腎臓再生のために-ネフロン発生における分子基盤の解明

腎臓は体内の老廃物を排泄し、体液の恒常性を維持するための重要な器官です。腎臓の機能的な構成単位はネフロンと呼ばれます。このネフロンは部分的に再生能を認めるものの、ネフロンの総数は生後に腎臓が完成して以降、増加せず、腎臓は再生しない臓器とされています。

慢性腎炎などにより、糸球体や尿細管が障害を受けると、機能的なネフロンの数は減少し、最終的に腎不全に陥ってしまいます。つまり、このネフロン再生を可能にすることが、腎臓の再生や、腎不全克服のカギを握っていると考えています。そこで私達は、ネフロン再生を実現することを最終的なゴールとして、ネフロン発生における分子基盤の解析を行っています。
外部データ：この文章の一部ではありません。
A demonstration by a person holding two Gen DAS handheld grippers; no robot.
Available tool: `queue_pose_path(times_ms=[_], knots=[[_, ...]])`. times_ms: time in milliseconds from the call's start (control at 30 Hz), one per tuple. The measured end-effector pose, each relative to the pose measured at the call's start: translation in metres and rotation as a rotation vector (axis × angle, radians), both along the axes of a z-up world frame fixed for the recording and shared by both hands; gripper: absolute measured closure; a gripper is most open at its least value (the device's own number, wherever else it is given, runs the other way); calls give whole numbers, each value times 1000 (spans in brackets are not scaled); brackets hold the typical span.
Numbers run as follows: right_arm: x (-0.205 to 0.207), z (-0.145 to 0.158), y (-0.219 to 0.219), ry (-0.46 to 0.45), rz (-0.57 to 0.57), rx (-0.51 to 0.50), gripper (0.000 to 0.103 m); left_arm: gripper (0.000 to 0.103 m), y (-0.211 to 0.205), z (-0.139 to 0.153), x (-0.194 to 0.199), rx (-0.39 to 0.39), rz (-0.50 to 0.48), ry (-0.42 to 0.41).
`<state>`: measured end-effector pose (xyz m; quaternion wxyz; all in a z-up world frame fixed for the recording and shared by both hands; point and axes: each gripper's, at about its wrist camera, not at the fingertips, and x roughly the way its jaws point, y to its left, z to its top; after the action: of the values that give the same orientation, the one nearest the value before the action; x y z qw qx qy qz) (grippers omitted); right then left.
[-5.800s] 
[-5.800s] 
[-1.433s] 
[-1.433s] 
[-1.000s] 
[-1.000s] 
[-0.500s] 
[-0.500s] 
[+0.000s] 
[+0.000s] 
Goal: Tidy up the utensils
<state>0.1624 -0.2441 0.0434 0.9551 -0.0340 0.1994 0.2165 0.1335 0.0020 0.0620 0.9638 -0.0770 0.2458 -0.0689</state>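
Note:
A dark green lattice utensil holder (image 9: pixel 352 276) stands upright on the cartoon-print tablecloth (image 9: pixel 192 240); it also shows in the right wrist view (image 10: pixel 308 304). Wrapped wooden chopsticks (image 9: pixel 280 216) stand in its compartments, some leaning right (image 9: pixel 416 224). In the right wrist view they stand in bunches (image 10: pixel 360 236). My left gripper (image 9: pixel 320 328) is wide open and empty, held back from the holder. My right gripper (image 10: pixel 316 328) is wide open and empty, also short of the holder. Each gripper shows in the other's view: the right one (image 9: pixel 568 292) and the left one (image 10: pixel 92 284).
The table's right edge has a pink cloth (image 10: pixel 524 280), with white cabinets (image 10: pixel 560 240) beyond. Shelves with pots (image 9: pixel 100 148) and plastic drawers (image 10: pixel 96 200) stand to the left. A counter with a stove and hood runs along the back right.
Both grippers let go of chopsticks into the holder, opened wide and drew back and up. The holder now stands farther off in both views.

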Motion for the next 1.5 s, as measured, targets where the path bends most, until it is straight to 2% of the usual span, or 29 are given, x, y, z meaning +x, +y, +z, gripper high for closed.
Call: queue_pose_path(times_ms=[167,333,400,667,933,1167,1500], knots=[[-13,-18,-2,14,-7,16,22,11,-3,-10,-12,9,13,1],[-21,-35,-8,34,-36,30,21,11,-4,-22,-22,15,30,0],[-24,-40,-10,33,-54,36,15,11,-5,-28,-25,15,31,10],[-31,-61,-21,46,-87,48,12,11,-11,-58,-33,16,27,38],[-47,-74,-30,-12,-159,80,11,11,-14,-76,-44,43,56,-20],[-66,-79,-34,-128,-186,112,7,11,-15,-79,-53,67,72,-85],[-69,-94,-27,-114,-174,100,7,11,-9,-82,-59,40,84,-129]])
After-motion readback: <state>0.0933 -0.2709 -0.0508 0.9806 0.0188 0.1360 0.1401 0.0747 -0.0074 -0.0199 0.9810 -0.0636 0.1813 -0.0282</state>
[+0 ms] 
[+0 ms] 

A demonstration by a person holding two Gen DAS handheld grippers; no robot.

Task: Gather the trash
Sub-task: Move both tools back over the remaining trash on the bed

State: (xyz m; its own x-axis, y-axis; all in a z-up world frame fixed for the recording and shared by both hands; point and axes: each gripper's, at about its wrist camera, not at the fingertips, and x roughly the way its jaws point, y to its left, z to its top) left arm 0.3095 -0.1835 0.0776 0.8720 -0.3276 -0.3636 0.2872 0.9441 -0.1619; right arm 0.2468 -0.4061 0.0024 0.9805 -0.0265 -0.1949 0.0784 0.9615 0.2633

腎臓の発生は、ウォルフ管から分岐する尿管芽が後腎間葉組織に侵入することにより開始します。後腎間葉組織はLimやPax2ならびにSix/Eya/Dachシグナルなどを介して、液性因子のGDNFを発現します。後腎間葉組織から放出されたGDNFは尿管芽で発現するGDNFレセプター因子であるRetに作用し、尿管芽の分岐を促します。その結果、尿管芽は樹状に広がり、最終的に腎盤および集合管を形成します。その一方、尿管芽の先端ではWnt4/9bの発現を介して後腎間葉細胞が凝集し、後腎間葉凝集体を形成します。後腎間葉凝集体は後腎小胞、コンマ字体、S字体へと形を変え、最終的に糸球体、近位尿細管、薄壁尿細管(ヘンレのループ)、遠位尿細管を形成します。

私達は腎臓の発生に関わる因子としてHnf4αに着目しています。これまでの研究で、Hnf4αが成熟腎臓の近位尿細管に分布し、発生過程では後腎間葉凝集体に弱い発現が分布することを明らかにしてきました。

さらに腎臓の器官培養系を樹立し、器官培養後腎にsiRNAを導入することでHnf4a遺伝子発現の抑制を行いました。その結果、Hnf4αの発現抑制がネフロンの発生原基である後腎間葉凝集体にアポトーシスが生じることを明らかにしてきました。すなわち、Hnf4αは後腎間葉凝集体に分化した細胞の生存に関わっていることが示唆されます。

今後、Hnf4αを中心とした転写因子のネットワークを明らかにし、ネフロン形成の分子基盤、すなわち、『ネフロンのレシピ』の一端を解明していきたいと考えています。